We have been discussing the FBI’s apparent inability to use the multiple images of the Tsarnaev brothers from the Boston Marathon to ID them using facial recognition software.
So I wanted to circle back to two things. First, point to the passage of BoGlo’s comprehensive account of the hunt for the brothers that pertains to this question.
Of note, it says photo analysts had isolated the video of Dzhokhar dropping his backpack by Wednesday morning.
When Alben, of the State Police, saw the results of the analysts’ work on Wednesday morning, he couldn’t believe it: they had captured an image of the young man in a white hat dropping a backpack outside the Forum restaurant and then walking away.
“There was a eureka moment . . . It was right there for you to see,” said the colonel. “It was quite clear to me we had a breakthrough in the case.”
They had faces. Now they needed names.
The account remains unclear about why the FBI was unable to match the images, relying on speculation about the quality of the images.
Even after authorities isolated the images of the two suspected bombers, they weren’t able to pinpoint the suspects’ identities — an essential puzzle piece that was still missing Wednesday.
The FBI has poured millions of dollars into facial recognition technology over the years so it can quickly cross-check an image against millions of other pictures in government databases.
In this case, both brothers were already in existing government databases, including the Massachusetts Registry of Motor Vehicles and federal immigration records. They were legal immigrants from the former Soviet republic of Kyrgyzstan, in theory allowing the FBI to find their names.
But it’s not clear which databases the FBI checked. And it may not have mattered. The pictures, taken from surveillance cameras above street level, were likely far too grainy when zoomed in on the brothers’ faces. And the older brother was wearing sunglasses, making their task even harder.
In addition, unlike in a traditional mug shot, the camera wasn’t looking at their faces head-on.
Investigators worked feverishly Wednesday trying to identify the men, searching other photos and video, trying to find high-definition images.
“We still needed more clarity,” said Alben, of the State Police. “As good as the videos were, we needed more clarity.”
And in the middle of this account, BoGlo suggests that briefing Deval Patrick about being able to ID the face of the suspect led directly to the mistaken press reports — based on solid sources, the outlets insisted at the time — that authorities were ready to arrest a suspect.
Colonel Alben, the State Police chief, briefed Patrick on Wednesday about the key piece of video showing Dzhokhar abandoning his backpack. Alben described the clip and showed the governor photographs culled from the footage, information that Patrick called “chilling.”
“We have a break,” Patrick remembers him saying. “We think we have a face.”

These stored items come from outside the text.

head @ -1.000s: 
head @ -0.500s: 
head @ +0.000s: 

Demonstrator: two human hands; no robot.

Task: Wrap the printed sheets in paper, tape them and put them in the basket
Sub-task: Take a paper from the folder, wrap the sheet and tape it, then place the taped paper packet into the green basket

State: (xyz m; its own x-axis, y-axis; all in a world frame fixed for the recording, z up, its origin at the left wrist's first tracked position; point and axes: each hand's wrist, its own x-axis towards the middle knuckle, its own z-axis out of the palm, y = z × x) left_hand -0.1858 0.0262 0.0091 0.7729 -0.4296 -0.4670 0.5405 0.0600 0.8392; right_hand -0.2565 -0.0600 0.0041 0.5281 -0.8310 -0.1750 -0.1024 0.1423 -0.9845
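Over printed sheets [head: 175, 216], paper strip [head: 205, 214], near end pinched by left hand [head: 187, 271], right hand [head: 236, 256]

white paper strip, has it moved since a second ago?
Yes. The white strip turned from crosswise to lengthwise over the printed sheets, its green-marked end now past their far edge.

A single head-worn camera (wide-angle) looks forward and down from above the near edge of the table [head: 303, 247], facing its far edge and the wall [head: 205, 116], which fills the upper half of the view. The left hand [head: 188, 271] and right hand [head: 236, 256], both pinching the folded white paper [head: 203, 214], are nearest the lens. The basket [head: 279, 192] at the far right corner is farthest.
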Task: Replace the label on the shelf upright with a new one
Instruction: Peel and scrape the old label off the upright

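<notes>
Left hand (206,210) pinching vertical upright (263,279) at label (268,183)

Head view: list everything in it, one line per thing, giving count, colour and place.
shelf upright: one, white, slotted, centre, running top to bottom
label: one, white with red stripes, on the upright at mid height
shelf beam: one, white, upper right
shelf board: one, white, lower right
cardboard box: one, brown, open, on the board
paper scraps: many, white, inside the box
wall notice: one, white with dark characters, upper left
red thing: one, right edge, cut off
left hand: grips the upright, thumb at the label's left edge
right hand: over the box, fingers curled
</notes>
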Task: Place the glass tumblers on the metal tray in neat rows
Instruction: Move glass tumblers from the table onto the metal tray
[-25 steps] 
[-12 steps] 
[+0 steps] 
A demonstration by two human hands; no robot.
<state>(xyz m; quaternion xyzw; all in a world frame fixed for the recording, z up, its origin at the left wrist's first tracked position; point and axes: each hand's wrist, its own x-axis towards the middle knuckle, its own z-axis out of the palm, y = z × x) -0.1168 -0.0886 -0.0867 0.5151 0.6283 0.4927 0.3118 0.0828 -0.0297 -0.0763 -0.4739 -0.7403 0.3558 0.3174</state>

If further proof was needed that the city was on edge, the anxiety soon spilled over into view. By 1 p.m., news reports began surfacing that a suspect had been not only identified but arrested, and was headed to the federal courthouse.
I’m still not satisfied with this explanation (and do hope Congress does some hearings on why facial recognition software failed to fulfill its promise, if in fact it did). But it does seem to suggest the FBI had solid images of the brothers for 18 hours before they released them to the public (a decision made by the FBI, the BoGlo reports) and set off the manhunt that shut down the city.
Also, remember our questions about Ray Kelly’s boast of having pictures of the Dzhokhar in Times Square, as the law enforcement community tried to use a half-baked plan to escape to New York and set off pressure cooker bombs in Times Square?
It appears from the coverage that the pictures derived not from NYC’s ring of steel, but from the picture Dzhokhar put on Vkontakte. CBS national makes that explicit, and this image from CBS local admits the picture is a personal one.
The NYDN, in a story I won’t link because of the way it identifies potentially innocent friends of Dzhokhar’s who have been detained for visa violations, uses the same image.
In other words, Ray Kelly’s Ring of Steel is no match for Dzhokhar’s own (Russian) Facebook page, along with his Twitter account that described another trip to NYC.
Granted, fully-trained terrorists wouldn’t be so sloppy with their social media use as this kid recruited by his brother just before the attack.
But in this instance, Facebook appears to have been just as important a surveillance tool as all the private videos that gave pictures, but reportedly not the ID, of the brothers.
Update: I meant to mention this bit from the BoGlo article, too.
The global positioning system on the vehicle, which emitted tiny traceable electronic signals, showed that the Mercedes was less than 5 miles from their apartment – and heading Reynolds’s way.
It suggests, as I’ve wondered about repeatedly, that it was the Mercedes’ location device, not the hostage’s phone, that alerted the cops to where the SUV was.